A large part of the agricultural area is taken up by plots of grassland which, in the low-lying parts of the country are delimited by drainage ditches and canals rather than by hedges or fences and therefore give rise to a very open (i.e. few visual barriers) landscape. This is the most common landscape in the carr peat area. The remainder of the agricultural area consists of open arable land with few trees (mostly in the marine clay areas), and an agricultural area that is visually more broken up by clumps of trees and wooded banks: this so-called half-open agricultural area is typical of the higher-lying sandy soils. In this landscape there is alternation between grassland and arable land.

Use of grassland


The intensive land use and the landscape changes have both had significant impact on nature - in the grassland areas and in the remaining cultivated land. Round about 1950 much of the grassland used was damp and hardly fertilised (so-called semi-natural grassland). This type of grassland is home to many plant species and butterflies. Meadow birds are also very common on this grassland, especially if there is fertilised grassland nearby. The semi-natural grasslands mostly disappeared before 1975.

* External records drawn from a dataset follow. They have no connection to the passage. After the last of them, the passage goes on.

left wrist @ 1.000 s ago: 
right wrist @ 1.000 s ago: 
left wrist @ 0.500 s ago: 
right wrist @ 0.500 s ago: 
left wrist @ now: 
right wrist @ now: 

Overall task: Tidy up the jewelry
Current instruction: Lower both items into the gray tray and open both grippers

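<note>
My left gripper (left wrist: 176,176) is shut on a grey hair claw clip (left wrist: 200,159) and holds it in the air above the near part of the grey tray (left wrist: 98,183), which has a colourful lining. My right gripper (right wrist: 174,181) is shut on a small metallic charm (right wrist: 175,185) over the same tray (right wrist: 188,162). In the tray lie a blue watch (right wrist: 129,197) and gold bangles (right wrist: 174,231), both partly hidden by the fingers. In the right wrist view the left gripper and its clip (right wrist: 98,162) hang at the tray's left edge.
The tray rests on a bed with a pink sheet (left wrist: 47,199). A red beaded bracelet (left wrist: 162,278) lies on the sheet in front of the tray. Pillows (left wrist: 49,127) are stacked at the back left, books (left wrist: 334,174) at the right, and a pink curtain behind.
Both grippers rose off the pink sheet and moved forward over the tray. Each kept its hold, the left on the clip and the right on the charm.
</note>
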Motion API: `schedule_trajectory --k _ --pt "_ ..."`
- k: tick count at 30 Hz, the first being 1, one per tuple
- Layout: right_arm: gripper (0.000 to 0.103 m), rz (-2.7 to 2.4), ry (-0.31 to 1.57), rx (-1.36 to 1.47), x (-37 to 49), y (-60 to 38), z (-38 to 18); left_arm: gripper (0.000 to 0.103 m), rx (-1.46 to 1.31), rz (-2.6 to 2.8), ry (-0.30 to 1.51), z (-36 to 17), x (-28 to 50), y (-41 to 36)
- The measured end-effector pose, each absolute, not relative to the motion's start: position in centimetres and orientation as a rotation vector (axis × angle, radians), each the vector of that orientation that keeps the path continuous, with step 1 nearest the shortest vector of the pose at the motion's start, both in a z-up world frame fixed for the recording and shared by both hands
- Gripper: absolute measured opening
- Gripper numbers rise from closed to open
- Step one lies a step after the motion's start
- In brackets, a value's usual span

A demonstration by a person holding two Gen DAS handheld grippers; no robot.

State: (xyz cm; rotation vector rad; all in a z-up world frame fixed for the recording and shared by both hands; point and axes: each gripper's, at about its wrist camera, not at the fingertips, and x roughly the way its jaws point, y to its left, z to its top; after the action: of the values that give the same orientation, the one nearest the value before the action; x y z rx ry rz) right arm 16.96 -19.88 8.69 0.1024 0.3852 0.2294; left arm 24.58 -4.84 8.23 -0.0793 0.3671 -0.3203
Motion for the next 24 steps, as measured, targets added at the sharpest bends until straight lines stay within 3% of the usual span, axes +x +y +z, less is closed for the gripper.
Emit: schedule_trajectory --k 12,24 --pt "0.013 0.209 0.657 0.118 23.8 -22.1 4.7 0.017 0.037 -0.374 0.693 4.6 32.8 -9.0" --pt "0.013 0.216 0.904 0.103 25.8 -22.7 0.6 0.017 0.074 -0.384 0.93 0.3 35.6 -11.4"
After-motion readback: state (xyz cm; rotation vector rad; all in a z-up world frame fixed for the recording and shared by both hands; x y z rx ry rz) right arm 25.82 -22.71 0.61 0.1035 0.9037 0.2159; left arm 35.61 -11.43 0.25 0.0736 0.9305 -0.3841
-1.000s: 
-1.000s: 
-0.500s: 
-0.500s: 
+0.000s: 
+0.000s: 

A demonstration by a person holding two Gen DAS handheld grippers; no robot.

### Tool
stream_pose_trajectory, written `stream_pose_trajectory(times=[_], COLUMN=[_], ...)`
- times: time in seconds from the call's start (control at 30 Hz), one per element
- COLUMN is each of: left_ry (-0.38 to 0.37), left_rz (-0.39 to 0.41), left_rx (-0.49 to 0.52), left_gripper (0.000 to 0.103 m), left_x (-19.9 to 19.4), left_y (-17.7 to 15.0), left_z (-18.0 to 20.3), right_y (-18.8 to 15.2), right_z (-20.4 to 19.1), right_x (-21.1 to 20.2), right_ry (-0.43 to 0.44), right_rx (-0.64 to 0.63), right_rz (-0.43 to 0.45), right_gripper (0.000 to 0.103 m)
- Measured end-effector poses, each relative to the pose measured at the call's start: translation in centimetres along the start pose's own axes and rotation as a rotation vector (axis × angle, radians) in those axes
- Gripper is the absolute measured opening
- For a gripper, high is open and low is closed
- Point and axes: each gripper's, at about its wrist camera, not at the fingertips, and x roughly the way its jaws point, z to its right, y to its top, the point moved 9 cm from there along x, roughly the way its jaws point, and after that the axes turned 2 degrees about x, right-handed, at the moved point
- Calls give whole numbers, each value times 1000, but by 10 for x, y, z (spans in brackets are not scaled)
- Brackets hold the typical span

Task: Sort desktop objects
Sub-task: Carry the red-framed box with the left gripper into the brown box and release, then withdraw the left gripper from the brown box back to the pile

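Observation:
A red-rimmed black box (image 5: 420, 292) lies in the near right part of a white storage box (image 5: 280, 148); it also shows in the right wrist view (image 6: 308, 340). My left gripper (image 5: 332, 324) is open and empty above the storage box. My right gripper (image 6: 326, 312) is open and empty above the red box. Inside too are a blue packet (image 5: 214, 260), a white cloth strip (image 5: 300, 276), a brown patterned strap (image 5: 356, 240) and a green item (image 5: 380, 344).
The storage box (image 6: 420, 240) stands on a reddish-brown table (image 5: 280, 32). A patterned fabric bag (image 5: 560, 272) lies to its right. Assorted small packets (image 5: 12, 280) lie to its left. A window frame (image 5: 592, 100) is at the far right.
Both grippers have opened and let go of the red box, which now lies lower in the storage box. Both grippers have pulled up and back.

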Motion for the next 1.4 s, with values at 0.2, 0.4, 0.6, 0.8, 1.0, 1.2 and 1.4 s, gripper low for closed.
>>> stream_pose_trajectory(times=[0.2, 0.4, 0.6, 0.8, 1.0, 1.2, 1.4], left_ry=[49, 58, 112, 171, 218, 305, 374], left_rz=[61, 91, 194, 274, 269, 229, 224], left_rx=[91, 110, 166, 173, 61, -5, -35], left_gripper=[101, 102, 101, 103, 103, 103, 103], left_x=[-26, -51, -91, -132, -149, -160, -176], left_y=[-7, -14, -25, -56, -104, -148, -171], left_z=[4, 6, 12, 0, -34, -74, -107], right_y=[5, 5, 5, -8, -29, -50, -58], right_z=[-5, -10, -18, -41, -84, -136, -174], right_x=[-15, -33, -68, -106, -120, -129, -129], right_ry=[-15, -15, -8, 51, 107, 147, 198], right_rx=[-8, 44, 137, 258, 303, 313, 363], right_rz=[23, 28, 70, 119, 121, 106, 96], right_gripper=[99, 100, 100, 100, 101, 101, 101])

The use of cultivated land


Rye and oats were very important crops before World War II. But they have now almost vanished and the area under silage maize has increased hugely.

Many arable weeds have become rare, and many bird species that nest on fields or on the edges of fields have declined, including the corn bunting and ortolan bunting. The common hamster, which lives in cereal fields, has almost disappeared.

References


  • LEI en CBS (1999). Landbouw, milieu en economie. Landbouw-Economisch Instituut, Den Haag en Centraal Bureau voor de Statistiek. Voorburg/Heerlen.
  • Chamberlain, D.E., R.J. Fuller, R.G.H. Bunce, J.C. Duckworth en M. Shrub (2000). Changes in the abundance of farmland birds in relation to the timing of agricultural intensification in England and Wales. Journal of Applied Ecology, 37:771-788.